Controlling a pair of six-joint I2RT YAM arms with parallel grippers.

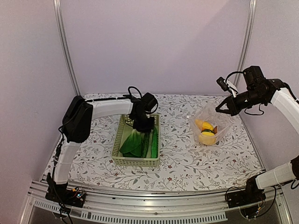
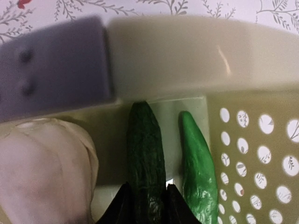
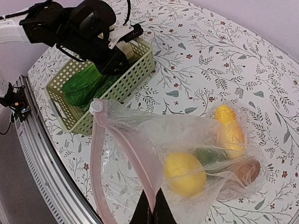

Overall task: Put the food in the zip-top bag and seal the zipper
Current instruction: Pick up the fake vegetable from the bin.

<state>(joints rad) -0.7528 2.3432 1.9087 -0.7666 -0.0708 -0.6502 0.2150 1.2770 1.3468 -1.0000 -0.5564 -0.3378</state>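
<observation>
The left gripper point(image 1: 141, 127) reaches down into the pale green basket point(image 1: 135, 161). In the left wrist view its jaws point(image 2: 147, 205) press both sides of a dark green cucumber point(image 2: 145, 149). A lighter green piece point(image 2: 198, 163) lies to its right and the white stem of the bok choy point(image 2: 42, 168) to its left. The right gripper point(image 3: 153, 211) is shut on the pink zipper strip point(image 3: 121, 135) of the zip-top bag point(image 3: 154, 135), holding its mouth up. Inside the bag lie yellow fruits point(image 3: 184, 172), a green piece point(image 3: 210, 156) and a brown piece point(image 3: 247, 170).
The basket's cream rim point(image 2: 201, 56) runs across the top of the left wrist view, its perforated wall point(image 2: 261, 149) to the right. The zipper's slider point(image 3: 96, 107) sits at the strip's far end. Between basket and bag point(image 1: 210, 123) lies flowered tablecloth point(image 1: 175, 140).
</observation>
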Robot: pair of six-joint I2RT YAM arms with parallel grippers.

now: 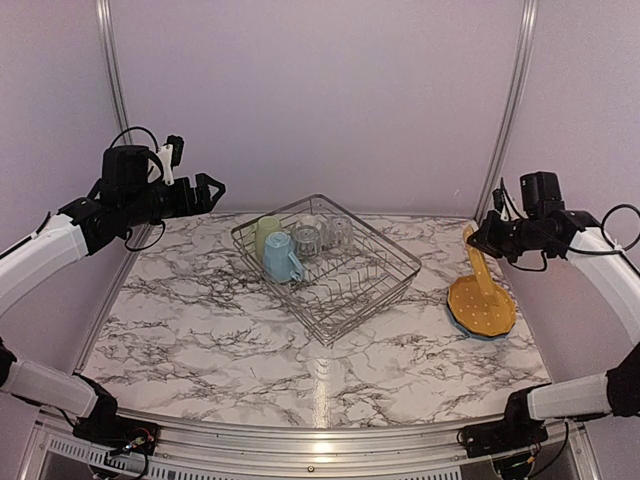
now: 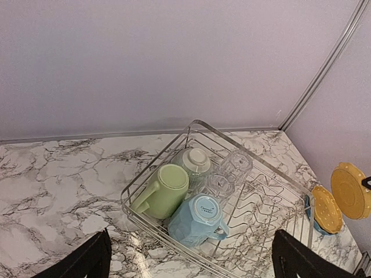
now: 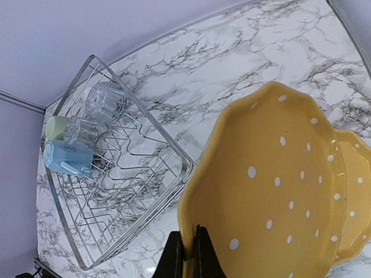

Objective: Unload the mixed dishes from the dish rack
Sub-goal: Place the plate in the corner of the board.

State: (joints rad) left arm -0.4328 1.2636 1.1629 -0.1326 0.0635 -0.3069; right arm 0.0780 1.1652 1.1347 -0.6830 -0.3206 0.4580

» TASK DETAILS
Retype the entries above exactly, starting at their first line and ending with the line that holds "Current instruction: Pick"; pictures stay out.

» WRITTEN ANSWER
Controlling a pair of six-joint I2RT YAM arms with parallel grippers.


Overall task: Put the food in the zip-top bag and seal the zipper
Current instruction: Pick up the fake vegetable from the bin.

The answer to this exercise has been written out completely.